Sí. Por ejemplo, el material purulento y necrótico, que puede inactivar a los aminoglucósidos o la vancomicina. También los detritus celulares pueden bajar la actividad de agentes tópicos como la polimixicina B. Los cuerpos extraños en las heridas (clavos intramedulares) pueden proteger la bacteria de los antibióticos y la fagocitosis, a través de la formación de un biofilm (glucocálix) en el sitio de infección. En tanto, los cationes pueden afectar negativamente la actividad de los antibióticos en el sitio de infección. Hay dos importantes grupos de drogas que reducen su actividad en presencia de magnesio, aluminio, hierro y calcio (cationes): las fluoroquinolonas y los aminoglucósidos. El magnesio, hierro y aluminio también pueden inhibir la absorción oral de las fluoroquinolonas.
El medio ácido en el tejido infectado puede disminuir la efectividad de cuatro drogas: clindamicina, eritromicina, fluoroquinolonas y aminoglucósidos. Las penicilinas y tetraciclinas no se ven afectadas por el PH tisular, pero la concentración de hemoglobina en el sitio de infección baja la actividad de dichas drogas. Un medio anaerobio reduce la efectividad de los aminoglucósidos porque el oxígeno no es necesario para su penetración dentro de la bacteria.

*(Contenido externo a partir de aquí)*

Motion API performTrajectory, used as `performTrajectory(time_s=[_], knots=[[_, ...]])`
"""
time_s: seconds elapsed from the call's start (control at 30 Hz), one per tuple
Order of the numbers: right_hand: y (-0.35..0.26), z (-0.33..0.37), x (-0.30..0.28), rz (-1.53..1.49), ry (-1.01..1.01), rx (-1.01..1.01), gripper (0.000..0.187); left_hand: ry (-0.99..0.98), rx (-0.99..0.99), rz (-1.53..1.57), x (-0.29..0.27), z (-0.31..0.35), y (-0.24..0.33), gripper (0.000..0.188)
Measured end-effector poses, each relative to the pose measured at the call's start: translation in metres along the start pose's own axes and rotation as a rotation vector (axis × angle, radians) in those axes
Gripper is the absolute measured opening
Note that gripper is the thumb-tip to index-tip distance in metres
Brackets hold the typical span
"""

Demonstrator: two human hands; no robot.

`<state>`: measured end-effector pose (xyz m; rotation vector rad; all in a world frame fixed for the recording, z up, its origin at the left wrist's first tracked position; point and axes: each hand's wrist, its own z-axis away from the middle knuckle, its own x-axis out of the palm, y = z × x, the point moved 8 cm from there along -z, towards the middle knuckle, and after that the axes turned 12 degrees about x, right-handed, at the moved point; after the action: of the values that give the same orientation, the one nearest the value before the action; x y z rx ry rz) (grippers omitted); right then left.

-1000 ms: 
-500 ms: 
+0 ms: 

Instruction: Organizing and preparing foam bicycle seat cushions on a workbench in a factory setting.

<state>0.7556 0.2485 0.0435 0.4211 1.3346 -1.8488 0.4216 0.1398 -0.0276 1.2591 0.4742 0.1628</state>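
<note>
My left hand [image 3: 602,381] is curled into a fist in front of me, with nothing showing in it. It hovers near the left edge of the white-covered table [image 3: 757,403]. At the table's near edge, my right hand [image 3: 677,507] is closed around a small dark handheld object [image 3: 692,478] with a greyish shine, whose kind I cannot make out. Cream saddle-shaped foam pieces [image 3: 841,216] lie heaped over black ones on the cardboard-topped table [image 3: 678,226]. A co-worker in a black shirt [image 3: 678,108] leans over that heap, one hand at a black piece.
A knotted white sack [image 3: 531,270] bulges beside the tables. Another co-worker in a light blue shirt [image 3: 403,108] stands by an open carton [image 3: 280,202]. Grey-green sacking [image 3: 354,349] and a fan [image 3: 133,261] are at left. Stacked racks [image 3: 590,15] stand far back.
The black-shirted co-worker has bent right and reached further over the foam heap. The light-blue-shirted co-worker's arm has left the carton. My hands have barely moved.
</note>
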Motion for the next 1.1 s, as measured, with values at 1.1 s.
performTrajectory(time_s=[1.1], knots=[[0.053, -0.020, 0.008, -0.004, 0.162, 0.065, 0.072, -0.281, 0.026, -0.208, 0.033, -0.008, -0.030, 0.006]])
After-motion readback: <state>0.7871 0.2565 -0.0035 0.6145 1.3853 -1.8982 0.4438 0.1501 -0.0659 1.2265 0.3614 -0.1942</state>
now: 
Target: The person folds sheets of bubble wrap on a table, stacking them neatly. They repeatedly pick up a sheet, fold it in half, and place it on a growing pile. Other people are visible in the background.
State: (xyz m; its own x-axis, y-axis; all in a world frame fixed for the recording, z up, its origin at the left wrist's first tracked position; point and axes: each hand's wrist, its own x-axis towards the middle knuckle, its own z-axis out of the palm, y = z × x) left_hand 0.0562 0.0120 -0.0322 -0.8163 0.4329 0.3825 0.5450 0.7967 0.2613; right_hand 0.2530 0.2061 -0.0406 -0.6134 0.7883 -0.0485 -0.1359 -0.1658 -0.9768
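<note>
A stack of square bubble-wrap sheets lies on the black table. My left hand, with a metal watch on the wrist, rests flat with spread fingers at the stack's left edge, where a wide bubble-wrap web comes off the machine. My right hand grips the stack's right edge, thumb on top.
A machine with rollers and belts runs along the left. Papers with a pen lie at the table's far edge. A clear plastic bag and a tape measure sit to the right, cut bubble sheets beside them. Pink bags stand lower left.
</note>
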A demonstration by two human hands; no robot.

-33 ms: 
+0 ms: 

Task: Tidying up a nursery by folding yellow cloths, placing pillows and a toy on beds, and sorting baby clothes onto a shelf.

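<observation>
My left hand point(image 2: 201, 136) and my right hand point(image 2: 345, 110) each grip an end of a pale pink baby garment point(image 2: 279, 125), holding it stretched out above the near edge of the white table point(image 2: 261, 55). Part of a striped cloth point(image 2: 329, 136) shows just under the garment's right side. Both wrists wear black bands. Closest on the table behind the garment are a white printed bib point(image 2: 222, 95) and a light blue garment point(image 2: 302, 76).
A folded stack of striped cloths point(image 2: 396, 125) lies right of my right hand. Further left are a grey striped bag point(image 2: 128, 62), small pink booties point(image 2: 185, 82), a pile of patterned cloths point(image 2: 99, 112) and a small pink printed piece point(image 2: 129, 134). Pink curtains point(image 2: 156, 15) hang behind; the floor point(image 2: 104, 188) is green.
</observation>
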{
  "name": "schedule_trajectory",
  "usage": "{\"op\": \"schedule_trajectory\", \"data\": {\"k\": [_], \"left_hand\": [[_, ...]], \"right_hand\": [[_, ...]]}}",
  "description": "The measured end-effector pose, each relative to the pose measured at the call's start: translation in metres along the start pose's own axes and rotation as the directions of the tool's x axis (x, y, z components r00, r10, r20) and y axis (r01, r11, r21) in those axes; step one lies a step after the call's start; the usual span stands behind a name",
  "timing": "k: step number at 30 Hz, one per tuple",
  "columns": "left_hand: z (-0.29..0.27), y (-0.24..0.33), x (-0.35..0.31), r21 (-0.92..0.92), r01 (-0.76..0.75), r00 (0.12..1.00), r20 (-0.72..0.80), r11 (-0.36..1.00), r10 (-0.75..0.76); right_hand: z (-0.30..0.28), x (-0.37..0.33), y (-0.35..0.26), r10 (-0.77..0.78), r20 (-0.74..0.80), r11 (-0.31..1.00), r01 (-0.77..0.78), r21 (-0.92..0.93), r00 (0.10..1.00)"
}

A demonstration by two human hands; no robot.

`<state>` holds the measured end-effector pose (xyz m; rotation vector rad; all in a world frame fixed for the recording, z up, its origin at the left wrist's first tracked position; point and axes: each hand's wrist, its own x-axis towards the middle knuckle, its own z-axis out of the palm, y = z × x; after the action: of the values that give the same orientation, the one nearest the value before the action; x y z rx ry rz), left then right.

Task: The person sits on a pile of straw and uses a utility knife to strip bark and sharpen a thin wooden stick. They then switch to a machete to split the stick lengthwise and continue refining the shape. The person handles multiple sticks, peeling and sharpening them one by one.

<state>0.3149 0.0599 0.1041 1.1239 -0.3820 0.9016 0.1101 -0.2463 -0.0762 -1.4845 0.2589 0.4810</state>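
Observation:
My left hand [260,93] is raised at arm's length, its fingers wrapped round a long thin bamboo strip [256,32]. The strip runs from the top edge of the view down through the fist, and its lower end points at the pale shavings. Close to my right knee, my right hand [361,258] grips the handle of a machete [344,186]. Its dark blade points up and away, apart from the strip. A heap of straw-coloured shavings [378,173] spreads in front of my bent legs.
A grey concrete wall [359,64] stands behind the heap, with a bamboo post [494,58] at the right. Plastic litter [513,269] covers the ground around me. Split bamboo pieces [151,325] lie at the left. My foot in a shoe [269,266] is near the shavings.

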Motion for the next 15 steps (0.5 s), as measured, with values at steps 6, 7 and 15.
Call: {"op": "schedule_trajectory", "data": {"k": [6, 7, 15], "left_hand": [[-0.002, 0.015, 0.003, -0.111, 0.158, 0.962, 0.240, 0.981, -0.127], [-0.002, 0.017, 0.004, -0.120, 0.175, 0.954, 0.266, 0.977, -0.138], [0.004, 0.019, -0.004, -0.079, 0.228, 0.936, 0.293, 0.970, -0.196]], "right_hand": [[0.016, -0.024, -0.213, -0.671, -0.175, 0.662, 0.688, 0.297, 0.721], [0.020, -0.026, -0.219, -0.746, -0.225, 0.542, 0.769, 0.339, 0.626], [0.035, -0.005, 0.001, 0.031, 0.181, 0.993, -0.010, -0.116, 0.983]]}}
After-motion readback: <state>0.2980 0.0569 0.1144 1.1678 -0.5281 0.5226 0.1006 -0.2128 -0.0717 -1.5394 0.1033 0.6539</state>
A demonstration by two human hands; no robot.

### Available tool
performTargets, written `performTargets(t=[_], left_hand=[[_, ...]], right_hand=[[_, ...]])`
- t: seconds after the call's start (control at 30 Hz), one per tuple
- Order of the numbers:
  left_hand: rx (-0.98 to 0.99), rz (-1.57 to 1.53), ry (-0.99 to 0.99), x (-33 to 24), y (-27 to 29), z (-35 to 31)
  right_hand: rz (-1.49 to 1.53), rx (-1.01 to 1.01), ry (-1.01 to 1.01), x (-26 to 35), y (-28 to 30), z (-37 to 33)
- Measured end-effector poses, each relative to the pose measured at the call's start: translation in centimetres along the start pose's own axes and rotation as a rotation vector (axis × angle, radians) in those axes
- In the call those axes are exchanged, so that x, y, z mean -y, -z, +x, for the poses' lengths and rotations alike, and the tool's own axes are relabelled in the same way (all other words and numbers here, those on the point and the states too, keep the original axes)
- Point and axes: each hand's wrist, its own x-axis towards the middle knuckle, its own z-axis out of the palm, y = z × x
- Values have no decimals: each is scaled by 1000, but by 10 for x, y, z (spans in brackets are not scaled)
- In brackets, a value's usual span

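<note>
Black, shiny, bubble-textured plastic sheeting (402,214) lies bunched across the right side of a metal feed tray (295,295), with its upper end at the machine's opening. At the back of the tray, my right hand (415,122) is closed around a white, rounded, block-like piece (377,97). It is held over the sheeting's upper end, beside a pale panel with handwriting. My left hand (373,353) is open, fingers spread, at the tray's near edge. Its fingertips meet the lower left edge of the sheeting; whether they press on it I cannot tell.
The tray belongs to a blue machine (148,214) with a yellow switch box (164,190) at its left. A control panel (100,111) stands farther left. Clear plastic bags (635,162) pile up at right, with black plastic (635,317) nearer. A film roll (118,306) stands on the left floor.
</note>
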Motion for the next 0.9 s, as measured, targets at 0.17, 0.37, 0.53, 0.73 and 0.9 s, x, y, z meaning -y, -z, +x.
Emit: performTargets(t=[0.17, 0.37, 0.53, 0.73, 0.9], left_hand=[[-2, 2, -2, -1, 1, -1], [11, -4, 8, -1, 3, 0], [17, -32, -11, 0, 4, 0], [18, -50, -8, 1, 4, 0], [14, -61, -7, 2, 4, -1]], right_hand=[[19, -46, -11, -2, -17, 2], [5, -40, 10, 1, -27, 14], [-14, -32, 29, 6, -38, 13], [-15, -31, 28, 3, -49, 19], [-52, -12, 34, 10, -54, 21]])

Como mencionamos anteriormente, el flujo sanguíneo es necesario para entregar el antibiótico en el sitio. Concentraciones efectivas son difíciles de lograr en tejidos pobremente vascularizados, como las extremidades durante el shock, fragmentos óseos secuestrados y válvulas endocárdicas.

Fuente consultada: El cronista veterinario.